The Evolution of Music: 40,000 Years of Music History Covered in 8 Minutes

“We’re drown­ing in music,” says Michael Spitzer, pro­fes­sor of music at the Uni­ver­si­ty of Liv­er­pool. “If you were born in Beethoven’s time, you’d be lucky if you heard a sym­pho­ny twice in your life­time, where­as today, it’s as acces­si­ble as run­ning water.” We should­n’t take music, or run­ning water, for grant­ed, and the com­par­i­son should give us pause: do we need music –- for exam­ple, near­ly any record­ing of any Beethoven sym­pho­ny we can think of -– to flow out of the tap on demand? What does it cost us? Might there be a mid­dle way between hear­ing Beethoven when­ev­er and hear­ing Beethoven almost nev­er?

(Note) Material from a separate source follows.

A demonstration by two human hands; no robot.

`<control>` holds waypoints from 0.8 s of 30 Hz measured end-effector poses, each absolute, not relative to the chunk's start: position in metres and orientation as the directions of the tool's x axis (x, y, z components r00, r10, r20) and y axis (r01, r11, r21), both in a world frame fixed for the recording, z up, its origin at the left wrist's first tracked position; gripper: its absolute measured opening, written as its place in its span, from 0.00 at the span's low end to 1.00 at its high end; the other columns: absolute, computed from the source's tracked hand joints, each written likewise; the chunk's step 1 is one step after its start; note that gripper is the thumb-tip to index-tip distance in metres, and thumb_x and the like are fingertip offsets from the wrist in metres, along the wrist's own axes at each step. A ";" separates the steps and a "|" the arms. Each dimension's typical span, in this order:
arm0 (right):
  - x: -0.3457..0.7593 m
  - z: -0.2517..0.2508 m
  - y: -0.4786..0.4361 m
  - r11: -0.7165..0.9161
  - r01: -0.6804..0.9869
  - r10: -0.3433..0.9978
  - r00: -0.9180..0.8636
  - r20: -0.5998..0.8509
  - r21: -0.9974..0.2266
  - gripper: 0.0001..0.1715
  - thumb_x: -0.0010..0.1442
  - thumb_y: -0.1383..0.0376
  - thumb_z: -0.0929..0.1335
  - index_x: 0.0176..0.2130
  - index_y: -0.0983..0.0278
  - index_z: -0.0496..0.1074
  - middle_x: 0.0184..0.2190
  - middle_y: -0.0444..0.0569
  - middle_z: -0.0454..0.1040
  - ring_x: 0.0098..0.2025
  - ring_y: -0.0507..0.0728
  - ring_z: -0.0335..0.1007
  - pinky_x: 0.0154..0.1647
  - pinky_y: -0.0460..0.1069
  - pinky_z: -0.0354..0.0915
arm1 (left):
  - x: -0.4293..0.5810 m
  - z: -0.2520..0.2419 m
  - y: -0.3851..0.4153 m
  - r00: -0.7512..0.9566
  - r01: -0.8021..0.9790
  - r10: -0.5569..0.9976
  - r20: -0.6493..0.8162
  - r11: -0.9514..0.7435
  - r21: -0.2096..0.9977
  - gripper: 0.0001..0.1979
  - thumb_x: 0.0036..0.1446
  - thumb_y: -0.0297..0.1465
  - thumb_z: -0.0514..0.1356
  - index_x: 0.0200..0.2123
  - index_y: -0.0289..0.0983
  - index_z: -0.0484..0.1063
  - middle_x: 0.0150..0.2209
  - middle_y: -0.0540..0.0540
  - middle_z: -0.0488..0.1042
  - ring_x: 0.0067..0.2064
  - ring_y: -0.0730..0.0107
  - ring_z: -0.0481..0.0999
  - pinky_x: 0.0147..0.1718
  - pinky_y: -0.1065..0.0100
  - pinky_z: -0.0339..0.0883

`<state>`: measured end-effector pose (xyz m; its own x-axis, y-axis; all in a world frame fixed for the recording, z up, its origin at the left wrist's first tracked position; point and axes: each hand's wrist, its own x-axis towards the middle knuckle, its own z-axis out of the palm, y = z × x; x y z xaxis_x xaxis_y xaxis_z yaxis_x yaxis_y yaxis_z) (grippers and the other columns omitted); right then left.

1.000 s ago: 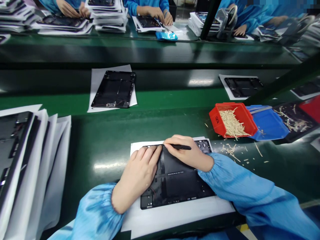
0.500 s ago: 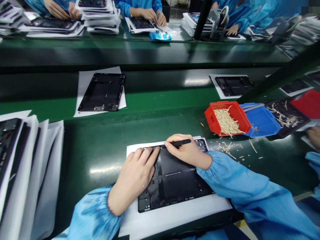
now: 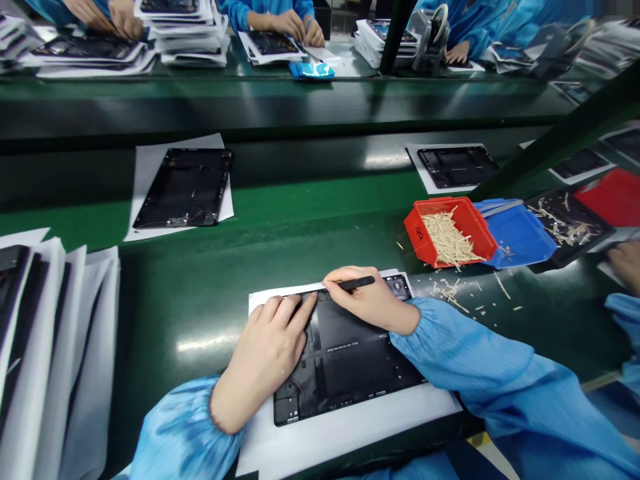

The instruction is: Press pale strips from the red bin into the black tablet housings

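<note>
An open black tablet housing (image 3: 350, 373) with its inner parts showing lies on a white sheet (image 3: 380, 427) before me. My left hand (image 3: 270, 347) rests on the housing's left part, fingers stretched out towards its far edge. Near that same edge, my right hand (image 3: 365, 300) pinches black tweezers (image 3: 357, 283) between thumb and fingers. The tip of the tweezers is hidden by the fingers. Both sets of fingertips are close together at the far edge.
Right of the housing stand a red bin (image 3: 445, 233) of thin pale strips and a blue bin (image 3: 520, 233). Loose strips (image 3: 453, 293) lie nearby. Several sheet-separated housings (image 3: 55, 360) stand stacked at left. Beyond, another tablet housing (image 3: 185, 190) lies on paper; co-workers' hands (image 3: 290, 27) work opposite.
The view has shifted slightly, so most things appear further left. My hands keep nearly the same place on the housing, and the tweezers remain in my right hand.
</note>
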<state>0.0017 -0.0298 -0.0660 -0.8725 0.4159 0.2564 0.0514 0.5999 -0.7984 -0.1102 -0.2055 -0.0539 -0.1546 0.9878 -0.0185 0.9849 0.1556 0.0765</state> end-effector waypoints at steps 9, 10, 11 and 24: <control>0.003 -0.064 -0.032 0.611 0.032 0.390 -0.882 0.265 -0.791 0.08 0.61 0.69 0.65 0.35 0.64 0.74 0.33 0.46 0.77 0.36 0.51 0.72 0.39 0.45 0.65 | -0.107 -0.051 -0.201 -0.154 0.988 0.988 -0.013 0.154 0.008 0.26 0.60 0.27 0.51 0.62 0.36 0.55 0.47 0.40 0.68 0.45 0.56 0.65 0.41 0.57 0.64; 0.004 -0.064 -0.033 0.616 0.022 0.380 -0.884 0.273 -0.788 0.08 0.61 0.69 0.64 0.35 0.64 0.74 0.33 0.46 0.76 0.35 0.51 0.72 0.38 0.45 0.65 | -0.106 -0.051 -0.201 -0.155 0.988 0.988 -0.013 0.155 0.000 0.26 0.60 0.27 0.51 0.62 0.35 0.56 0.46 0.39 0.69 0.45 0.56 0.65 0.41 0.57 0.63; 0.004 -0.064 -0.033 0.622 0.012 0.371 -0.885 0.282 -0.783 0.08 0.61 0.68 0.64 0.35 0.64 0.74 0.33 0.46 0.76 0.35 0.51 0.72 0.38 0.45 0.65 | -0.106 -0.051 -0.201 -0.156 0.988 0.988 -0.013 0.156 -0.007 0.26 0.60 0.27 0.51 0.62 0.35 0.56 0.46 0.39 0.69 0.45 0.56 0.66 0.41 0.57 0.63; 0.006 -0.062 -0.030 0.661 0.018 0.366 -0.880 0.301 -0.750 0.07 0.60 0.69 0.65 0.33 0.63 0.74 0.31 0.44 0.76 0.32 0.51 0.72 0.36 0.45 0.66 | -0.103 -0.053 -0.205 -0.192 0.981 0.981 0.017 0.192 0.023 0.24 0.60 0.27 0.51 0.60 0.33 0.59 0.50 0.41 0.69 0.46 0.56 0.65 0.42 0.57 0.62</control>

The sto­ry of how human­i­ty arrived at its cur­rent rela­tion­ship with music is the sub­ject of the Big Think inter­view with Spitzer above, in which he cov­ers 40,000 years in 8 min­utes: “from bone flutes to Bey­on­cé.” We begin with his the­sis that “we in the West” think of music his­to­ry as the his­to­ry of great works and great com­posers. This mis­con­cep­tion “tends to reduce music into an object,” and a com­mod­i­ty. Fur­ther­more, we “over­val­ue the role of the com­pos­er,” plac­ing the pro­fes­sion­al over “most peo­ple who are innate­ly musi­cal.” Spitzer wants to recov­er the uni­ver­sal­i­ty music once had, before radios, record play­ers, and stream­ing media.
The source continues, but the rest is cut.